Exercise inputs:
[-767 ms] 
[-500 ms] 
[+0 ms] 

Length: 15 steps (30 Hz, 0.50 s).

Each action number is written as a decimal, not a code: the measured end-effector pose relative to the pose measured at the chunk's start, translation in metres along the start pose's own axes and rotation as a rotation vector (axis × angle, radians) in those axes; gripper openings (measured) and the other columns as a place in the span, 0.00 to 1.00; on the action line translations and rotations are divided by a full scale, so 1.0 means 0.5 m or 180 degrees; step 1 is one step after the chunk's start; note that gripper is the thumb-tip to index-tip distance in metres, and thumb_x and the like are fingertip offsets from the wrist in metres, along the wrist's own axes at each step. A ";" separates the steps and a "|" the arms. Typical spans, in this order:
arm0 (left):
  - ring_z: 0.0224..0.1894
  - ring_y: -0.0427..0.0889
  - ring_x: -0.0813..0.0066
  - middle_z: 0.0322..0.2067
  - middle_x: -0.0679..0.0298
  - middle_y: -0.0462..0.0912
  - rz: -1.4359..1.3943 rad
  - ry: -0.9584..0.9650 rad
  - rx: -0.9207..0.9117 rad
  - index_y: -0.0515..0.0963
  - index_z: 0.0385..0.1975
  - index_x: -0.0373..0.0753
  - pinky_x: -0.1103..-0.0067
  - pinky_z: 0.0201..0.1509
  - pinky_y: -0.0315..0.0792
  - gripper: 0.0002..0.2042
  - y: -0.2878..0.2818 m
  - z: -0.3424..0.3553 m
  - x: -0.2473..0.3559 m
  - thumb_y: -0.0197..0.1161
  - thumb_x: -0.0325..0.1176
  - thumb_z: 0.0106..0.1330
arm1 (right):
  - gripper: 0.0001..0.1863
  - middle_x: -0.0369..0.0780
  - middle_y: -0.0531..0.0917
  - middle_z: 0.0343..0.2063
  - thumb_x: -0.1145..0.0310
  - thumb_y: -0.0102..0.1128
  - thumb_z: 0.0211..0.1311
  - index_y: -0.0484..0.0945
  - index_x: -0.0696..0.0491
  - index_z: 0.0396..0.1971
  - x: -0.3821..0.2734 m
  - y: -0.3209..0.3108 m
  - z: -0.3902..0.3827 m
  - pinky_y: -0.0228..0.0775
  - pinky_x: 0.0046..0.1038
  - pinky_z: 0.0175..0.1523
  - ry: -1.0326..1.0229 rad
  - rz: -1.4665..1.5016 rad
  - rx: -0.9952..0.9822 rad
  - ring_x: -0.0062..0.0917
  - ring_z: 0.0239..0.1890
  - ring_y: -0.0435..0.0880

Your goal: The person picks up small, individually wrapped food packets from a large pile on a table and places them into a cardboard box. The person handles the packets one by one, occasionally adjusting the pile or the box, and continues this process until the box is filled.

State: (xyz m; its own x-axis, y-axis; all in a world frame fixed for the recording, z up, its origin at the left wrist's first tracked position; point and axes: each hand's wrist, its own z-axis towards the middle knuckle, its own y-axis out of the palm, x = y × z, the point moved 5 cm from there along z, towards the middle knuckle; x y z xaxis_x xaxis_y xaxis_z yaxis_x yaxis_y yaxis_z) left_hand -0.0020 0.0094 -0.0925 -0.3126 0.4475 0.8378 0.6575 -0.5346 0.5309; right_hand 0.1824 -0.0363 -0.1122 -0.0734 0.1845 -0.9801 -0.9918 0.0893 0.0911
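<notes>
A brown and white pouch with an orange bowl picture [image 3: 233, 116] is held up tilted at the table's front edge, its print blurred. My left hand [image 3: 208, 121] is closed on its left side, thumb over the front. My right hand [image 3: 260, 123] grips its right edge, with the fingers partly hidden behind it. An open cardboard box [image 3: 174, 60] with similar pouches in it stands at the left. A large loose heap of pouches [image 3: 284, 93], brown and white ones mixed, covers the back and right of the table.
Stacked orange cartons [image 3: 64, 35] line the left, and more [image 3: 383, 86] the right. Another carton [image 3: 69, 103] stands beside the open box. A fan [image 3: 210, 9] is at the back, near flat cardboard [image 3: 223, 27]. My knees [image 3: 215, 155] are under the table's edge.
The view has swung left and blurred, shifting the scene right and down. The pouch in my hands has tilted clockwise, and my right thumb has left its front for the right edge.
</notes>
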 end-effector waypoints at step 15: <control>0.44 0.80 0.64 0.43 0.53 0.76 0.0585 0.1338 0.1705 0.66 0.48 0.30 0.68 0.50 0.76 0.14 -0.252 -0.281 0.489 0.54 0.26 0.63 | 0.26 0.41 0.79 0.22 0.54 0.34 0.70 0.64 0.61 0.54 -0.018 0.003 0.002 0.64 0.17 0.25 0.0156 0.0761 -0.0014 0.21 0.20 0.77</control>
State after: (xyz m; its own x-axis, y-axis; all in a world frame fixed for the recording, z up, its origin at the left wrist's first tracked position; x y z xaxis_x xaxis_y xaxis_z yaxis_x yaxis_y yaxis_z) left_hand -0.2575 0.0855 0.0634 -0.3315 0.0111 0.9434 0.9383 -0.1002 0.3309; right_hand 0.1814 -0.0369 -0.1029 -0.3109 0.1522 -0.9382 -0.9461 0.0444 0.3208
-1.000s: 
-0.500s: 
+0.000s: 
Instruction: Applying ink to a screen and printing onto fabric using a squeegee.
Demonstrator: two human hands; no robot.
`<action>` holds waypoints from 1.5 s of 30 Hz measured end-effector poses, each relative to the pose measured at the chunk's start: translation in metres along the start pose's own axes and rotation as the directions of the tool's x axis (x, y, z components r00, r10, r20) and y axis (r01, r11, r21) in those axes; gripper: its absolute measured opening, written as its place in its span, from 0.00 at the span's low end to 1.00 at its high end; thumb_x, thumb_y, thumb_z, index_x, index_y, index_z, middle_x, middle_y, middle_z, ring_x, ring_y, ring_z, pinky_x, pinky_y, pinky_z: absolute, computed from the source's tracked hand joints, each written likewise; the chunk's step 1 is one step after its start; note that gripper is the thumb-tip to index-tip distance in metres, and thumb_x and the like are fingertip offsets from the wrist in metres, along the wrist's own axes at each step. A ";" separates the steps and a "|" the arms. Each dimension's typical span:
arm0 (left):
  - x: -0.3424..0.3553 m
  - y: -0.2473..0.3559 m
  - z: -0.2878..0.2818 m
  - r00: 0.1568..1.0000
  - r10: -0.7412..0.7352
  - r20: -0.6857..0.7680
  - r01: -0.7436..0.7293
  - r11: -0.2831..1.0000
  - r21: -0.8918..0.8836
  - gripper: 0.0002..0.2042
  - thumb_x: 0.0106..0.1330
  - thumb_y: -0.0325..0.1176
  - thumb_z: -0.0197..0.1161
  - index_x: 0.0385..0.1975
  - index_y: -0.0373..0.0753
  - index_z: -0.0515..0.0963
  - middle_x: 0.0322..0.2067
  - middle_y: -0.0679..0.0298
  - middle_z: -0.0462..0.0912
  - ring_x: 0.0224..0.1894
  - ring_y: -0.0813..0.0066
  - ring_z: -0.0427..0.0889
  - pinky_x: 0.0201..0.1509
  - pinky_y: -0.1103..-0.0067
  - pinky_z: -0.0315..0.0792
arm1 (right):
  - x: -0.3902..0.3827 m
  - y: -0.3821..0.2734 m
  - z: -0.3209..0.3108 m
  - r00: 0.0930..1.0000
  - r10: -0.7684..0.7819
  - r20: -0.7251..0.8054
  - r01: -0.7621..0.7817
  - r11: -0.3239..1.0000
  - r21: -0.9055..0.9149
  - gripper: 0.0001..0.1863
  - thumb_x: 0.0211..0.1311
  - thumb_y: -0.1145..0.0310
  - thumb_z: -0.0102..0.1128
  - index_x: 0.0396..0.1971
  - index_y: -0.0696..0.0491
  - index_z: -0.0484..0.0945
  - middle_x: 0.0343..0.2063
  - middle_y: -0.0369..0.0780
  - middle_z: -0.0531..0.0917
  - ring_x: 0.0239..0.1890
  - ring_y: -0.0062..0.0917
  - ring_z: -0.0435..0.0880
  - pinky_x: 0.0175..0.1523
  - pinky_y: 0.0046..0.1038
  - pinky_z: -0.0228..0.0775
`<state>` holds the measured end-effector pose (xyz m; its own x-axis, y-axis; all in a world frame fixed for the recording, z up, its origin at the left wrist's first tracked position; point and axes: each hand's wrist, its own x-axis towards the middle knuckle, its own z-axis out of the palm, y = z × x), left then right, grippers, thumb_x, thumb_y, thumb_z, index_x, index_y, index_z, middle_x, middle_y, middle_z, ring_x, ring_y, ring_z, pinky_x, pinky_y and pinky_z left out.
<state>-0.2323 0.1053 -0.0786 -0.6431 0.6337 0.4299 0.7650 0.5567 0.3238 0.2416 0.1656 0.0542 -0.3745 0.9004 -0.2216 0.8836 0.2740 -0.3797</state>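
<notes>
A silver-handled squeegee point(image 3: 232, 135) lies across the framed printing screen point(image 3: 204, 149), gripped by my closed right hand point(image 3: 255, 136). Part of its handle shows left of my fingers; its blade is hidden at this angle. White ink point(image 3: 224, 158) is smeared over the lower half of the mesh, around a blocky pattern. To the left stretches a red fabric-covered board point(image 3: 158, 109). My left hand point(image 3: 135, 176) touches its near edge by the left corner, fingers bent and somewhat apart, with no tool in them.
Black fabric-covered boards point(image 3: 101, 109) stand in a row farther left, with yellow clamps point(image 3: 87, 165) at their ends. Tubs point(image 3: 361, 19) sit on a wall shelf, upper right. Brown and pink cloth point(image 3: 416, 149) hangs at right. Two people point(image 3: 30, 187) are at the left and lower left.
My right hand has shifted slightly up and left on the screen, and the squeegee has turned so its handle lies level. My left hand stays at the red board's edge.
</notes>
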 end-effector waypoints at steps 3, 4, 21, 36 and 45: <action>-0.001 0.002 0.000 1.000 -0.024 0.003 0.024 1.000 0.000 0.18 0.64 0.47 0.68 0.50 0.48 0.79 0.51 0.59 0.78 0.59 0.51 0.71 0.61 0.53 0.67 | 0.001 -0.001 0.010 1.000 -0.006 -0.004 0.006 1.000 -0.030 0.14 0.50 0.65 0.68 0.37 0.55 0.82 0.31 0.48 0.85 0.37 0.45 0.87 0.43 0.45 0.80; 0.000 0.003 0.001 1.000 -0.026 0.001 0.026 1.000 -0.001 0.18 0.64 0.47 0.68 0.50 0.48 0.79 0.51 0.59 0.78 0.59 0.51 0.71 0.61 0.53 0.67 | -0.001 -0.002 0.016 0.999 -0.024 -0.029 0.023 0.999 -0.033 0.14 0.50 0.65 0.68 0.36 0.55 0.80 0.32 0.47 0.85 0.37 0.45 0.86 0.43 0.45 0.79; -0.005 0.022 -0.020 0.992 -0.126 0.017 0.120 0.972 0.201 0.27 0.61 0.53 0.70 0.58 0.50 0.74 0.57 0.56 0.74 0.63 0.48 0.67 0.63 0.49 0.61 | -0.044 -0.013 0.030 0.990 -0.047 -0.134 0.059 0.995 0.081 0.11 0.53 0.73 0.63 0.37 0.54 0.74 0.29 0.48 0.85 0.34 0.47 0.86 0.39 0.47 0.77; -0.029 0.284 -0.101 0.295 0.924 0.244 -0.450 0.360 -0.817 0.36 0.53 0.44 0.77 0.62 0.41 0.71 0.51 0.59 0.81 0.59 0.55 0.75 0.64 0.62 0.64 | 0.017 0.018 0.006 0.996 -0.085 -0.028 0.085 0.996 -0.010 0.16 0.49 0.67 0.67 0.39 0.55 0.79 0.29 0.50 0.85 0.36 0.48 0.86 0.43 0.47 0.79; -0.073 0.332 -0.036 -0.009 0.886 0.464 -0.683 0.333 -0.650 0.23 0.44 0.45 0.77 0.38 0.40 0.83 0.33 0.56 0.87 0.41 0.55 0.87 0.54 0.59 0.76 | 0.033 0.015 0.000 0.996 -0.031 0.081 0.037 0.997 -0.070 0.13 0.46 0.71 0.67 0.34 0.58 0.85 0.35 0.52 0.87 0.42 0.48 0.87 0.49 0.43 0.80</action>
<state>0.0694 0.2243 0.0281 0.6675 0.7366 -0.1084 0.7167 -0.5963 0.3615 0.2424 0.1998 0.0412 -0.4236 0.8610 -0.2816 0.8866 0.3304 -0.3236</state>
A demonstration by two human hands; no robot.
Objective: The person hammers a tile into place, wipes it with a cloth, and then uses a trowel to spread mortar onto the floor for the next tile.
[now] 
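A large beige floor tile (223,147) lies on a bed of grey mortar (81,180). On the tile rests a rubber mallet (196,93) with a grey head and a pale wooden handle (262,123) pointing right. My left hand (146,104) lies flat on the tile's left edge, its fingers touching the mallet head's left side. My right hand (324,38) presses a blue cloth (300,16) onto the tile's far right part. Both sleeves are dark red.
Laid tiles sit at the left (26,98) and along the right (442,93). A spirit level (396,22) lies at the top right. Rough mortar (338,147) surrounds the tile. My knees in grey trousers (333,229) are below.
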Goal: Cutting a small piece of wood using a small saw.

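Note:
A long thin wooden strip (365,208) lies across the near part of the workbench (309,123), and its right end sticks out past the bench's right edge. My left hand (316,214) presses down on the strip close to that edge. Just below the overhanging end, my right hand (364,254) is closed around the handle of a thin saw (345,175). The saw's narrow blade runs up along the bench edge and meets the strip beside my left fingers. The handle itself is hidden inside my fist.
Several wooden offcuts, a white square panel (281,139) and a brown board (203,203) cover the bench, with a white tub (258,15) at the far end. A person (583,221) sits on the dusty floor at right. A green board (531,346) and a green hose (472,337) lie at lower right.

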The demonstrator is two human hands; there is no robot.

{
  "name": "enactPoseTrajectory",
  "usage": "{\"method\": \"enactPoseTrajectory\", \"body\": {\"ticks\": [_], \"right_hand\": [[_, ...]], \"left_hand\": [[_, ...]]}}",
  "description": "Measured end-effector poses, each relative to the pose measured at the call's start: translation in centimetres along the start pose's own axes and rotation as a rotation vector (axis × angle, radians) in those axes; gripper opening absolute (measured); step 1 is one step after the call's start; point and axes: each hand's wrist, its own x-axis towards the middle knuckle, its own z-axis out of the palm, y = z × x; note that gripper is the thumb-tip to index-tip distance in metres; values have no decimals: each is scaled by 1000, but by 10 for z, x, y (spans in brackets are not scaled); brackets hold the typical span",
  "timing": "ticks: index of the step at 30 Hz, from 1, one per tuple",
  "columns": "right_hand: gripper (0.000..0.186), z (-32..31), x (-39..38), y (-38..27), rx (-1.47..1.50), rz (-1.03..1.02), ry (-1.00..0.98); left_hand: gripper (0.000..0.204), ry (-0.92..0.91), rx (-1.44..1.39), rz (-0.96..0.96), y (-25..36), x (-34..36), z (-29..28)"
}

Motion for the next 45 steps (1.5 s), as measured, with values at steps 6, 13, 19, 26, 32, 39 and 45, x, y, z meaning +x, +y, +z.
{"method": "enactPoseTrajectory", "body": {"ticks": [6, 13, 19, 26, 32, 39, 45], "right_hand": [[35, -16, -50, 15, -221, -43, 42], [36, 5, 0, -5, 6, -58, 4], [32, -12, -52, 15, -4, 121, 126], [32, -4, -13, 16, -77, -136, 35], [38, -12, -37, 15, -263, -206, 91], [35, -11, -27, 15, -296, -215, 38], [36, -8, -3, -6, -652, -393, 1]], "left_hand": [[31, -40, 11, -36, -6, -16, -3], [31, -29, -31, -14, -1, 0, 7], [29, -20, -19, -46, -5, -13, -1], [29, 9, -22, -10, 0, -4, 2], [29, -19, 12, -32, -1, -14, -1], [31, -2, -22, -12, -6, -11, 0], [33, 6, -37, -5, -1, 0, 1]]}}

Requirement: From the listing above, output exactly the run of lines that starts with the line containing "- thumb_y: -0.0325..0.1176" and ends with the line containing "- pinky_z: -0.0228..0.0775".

Result of the exercise:
  - thumb_y: -0.0325..0.1176
  - thumb_z: -0.0197..0.1161
  - index_x: 0.0385..0.1975
  - index_y: -0.0373..0.0753
  - index_z: -0.0515..0.0963
  - middle_x: 0.0322..0.2067
  - middle_y: -0.0679..0.0298
  - middle_z: -0.0462..0.0912
  - ring_x: 0.0224..0.1894
  - ring_y: -0.0813..0.0066
  - ring_z: -0.0427..0.0889
  - pinky_x: 0.0201..0.1509
  - pinky_y: -0.1103..-0.0067
  - pinky_z: -0.0315..0.0792
arm1 (right):
  - x: -0.3902..0.3827 m
  - y: -0.3821..0.2734 m
  - z: -0.3209..0.3108 m
  - r00: 0.0930..1.0000
  - r10: -0.7684..0.7819
  - r20: -0.7251..0.8054
  - r01: -0.7621..0.7817
  - r11: -0.3239..1.0000
  - r21: -0.9055..0.9149
  - gripper: 0.0001..0.1863
  - thumb_x: 0.0211..0.1311
  - thumb_y: -0.1145..0.0310
  - thumb_z: -0.0102..0.1128
  - index_x: 0.0396..0.1971
  - index_y: -0.0696..0.0491
  - index_z: -0.0484..0.0945
  - middle_x: 0.0343..0.2063
  - middle_y: -0.0369..0.0780
  - middle_z: -0.0531..0.0917
  - ring_x: 0.0239..0.1890
  - ring_y: -0.0062..0.0917
  - ring_z: -0.0435..0.0880
  - pinky_x: 0.0175..0.1523
  - pinky_y: 0.0046..0.1038
  - pinky_z: -0.0228..0.0775

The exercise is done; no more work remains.